Keeps the ophthalmologist away? Hot caffeinated tea appears to decrease glaucoma risk
Roisin McGuigan |
For thousands of years, and in many different cultures around the world, hot tea has been considered a health-giving brew. The humble beverage has been linked to the treatment of many diseases, from cancer to cognitive decline – and now glaucoma, according to a recent study published in the British Journal of Ophthalmology (1). “Previous studies have suggested that caffeine consumption may be associated with glaucoma. We thought it would be interesting to take this one step further to see if there were differences between different types of caffeinated beverages,” says co-author Anne Coleman, Fran and Ray Stark Foundation Professor of Ophthalmology, UCLA Stein Eye Institute, USA.

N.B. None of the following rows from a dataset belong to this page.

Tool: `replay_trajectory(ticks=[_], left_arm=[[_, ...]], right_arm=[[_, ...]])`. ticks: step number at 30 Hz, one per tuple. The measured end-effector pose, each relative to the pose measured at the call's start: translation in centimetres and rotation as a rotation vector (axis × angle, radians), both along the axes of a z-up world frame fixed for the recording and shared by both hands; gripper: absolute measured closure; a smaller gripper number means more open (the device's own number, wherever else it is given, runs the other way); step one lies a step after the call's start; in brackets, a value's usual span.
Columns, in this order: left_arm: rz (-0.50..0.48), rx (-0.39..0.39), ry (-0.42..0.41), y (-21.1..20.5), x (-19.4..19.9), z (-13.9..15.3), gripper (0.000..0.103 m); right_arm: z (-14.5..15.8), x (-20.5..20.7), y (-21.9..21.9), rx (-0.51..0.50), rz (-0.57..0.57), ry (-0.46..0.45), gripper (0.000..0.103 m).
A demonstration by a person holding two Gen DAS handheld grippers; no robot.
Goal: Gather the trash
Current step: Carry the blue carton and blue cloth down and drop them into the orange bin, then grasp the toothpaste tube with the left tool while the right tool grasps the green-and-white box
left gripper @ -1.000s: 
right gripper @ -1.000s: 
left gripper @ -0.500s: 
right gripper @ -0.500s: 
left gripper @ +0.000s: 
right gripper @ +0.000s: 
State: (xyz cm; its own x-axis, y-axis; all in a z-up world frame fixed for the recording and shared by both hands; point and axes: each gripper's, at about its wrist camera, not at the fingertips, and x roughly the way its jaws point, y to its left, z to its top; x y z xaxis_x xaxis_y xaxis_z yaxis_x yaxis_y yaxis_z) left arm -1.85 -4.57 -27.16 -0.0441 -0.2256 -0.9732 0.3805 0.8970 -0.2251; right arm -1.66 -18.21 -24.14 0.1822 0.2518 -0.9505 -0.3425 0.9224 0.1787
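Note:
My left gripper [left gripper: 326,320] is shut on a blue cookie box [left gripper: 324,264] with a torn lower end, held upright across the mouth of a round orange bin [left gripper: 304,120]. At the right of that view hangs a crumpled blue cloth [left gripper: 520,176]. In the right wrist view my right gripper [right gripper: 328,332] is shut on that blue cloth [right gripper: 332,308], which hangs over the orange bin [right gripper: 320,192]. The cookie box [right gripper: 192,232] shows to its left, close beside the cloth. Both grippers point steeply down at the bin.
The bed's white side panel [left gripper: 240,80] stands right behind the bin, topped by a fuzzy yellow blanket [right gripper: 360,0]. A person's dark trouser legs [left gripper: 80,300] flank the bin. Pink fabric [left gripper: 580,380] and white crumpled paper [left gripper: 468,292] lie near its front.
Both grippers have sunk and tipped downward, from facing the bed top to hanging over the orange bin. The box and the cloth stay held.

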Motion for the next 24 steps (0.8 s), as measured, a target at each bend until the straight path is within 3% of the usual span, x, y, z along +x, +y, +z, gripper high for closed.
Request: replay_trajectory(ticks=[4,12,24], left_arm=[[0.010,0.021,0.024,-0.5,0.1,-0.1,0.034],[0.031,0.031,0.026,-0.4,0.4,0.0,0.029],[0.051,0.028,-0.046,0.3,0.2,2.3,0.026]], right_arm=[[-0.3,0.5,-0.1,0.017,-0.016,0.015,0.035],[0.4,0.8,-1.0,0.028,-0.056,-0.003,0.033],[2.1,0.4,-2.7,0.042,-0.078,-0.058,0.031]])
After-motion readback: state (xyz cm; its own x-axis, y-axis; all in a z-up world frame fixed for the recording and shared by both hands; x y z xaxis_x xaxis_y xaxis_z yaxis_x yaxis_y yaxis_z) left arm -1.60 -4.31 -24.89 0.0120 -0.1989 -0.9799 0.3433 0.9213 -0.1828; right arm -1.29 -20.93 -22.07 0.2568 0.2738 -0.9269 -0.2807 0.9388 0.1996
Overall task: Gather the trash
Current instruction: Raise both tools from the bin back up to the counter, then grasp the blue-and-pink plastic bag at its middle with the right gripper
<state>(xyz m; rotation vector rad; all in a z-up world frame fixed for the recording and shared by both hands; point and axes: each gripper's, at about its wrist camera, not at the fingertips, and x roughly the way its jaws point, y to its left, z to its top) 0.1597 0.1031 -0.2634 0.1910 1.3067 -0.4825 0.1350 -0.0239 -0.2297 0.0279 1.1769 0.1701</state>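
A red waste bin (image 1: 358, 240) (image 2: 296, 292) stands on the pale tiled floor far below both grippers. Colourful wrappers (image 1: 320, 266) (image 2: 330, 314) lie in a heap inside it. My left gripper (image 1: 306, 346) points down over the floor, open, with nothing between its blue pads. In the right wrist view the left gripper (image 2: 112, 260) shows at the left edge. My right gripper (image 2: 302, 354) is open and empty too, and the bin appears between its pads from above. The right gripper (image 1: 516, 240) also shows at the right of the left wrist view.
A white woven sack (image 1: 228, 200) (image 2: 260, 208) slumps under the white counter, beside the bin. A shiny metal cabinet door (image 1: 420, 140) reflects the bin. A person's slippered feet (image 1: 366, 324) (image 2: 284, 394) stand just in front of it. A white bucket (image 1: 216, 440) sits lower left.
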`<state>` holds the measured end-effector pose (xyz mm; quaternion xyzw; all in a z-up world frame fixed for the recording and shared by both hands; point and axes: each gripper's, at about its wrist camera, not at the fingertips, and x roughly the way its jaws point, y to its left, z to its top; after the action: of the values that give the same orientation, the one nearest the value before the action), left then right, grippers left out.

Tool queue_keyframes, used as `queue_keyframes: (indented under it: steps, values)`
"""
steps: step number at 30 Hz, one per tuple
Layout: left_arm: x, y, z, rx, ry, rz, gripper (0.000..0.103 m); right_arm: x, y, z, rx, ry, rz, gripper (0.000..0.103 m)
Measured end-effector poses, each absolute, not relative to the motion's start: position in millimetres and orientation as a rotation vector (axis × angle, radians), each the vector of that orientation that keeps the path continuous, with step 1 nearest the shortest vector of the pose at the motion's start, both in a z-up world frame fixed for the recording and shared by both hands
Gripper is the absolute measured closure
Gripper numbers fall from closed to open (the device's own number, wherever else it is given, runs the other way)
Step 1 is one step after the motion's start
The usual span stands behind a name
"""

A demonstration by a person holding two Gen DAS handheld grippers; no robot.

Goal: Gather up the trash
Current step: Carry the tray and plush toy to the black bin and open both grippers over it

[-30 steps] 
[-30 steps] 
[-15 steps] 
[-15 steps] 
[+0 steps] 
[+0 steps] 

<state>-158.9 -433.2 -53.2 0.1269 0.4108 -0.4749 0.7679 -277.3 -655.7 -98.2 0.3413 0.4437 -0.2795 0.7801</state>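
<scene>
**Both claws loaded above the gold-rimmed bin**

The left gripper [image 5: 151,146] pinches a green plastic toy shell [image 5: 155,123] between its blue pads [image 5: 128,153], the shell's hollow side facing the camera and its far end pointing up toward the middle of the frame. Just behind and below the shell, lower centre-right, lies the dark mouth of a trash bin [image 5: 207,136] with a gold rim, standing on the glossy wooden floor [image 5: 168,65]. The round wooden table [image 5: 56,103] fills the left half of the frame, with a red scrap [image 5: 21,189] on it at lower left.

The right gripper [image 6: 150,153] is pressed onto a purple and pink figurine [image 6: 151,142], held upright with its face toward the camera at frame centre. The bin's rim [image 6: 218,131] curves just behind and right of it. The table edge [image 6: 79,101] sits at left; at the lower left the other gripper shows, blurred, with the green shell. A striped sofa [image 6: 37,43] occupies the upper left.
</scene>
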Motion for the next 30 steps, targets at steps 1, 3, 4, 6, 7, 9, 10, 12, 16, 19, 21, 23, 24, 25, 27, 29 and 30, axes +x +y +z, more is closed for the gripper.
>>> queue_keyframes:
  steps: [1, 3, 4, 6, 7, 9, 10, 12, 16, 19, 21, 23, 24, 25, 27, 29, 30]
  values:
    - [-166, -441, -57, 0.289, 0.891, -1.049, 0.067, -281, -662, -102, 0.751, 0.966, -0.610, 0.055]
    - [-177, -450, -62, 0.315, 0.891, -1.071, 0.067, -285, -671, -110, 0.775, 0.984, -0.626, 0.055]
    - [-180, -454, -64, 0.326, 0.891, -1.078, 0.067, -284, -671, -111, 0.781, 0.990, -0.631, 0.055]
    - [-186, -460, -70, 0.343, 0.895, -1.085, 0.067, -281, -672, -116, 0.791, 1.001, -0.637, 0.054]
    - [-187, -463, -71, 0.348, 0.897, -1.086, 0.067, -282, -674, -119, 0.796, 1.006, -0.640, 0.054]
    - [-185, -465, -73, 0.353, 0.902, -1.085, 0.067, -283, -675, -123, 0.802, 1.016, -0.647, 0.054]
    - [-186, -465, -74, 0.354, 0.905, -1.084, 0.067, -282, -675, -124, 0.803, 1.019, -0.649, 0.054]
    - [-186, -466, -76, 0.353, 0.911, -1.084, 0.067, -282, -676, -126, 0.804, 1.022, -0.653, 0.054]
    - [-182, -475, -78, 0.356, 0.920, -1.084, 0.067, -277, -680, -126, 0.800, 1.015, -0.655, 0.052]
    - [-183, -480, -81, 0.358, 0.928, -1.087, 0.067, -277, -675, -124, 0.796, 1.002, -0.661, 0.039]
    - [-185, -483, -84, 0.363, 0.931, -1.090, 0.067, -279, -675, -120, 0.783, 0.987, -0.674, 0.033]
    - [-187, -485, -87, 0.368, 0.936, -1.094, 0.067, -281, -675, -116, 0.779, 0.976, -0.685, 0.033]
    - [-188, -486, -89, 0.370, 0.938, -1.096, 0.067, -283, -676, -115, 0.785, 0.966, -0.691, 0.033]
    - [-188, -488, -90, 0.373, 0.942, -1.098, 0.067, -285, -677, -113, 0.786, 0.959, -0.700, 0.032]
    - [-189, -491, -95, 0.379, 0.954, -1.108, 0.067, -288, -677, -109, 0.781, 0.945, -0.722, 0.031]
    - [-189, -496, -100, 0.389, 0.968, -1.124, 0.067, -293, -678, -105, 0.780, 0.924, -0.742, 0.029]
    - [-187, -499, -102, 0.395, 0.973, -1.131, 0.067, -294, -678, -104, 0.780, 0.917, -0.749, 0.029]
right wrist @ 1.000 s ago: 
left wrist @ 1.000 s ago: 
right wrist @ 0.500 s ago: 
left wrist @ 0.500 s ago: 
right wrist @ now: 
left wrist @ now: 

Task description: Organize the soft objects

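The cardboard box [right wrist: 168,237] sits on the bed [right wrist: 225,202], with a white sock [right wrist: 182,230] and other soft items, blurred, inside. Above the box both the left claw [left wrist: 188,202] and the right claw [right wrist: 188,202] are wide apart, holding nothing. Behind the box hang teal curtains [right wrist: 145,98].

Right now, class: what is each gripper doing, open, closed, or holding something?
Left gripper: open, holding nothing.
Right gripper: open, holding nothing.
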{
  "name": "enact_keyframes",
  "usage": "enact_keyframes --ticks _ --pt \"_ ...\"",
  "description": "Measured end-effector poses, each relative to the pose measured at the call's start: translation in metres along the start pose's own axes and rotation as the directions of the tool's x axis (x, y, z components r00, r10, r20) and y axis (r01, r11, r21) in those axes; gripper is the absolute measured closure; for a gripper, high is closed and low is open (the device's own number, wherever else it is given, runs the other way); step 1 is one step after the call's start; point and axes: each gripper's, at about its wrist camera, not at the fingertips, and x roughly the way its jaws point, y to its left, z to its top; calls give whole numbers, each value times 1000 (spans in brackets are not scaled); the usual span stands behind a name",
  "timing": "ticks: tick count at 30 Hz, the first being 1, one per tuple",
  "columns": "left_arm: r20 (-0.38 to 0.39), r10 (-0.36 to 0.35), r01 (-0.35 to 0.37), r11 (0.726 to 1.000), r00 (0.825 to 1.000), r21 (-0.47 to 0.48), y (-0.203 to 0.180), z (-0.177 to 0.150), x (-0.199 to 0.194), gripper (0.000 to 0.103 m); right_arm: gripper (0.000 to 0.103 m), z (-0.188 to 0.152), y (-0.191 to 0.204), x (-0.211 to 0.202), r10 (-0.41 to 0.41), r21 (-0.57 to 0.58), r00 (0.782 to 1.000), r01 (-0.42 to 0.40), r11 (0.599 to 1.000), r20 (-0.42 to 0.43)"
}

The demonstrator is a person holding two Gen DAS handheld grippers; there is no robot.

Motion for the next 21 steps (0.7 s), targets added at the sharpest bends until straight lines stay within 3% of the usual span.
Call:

The US National Health and Nutrition Examination Survey (NHANES) of 1,678 participants, found that drinking hot tea daily conferred a 74 percent decreased risk of being diagnosed with glaucoma – but interestingly, no link was found between glaucoma risk and coffee, iced or decaffeinated tea, or soft drinks. According to Coleman, the protective effect could be related to the polyphenols in hot caffeinated tea, as they have been shown to be neuroprotective in animal models. But she also acknowledges that there could be beneficial lifestyle factors associated with drinking tea that were not covered by the study. The retrospective observational study also didn’t look at factors such as cup size, brewing time or tea type.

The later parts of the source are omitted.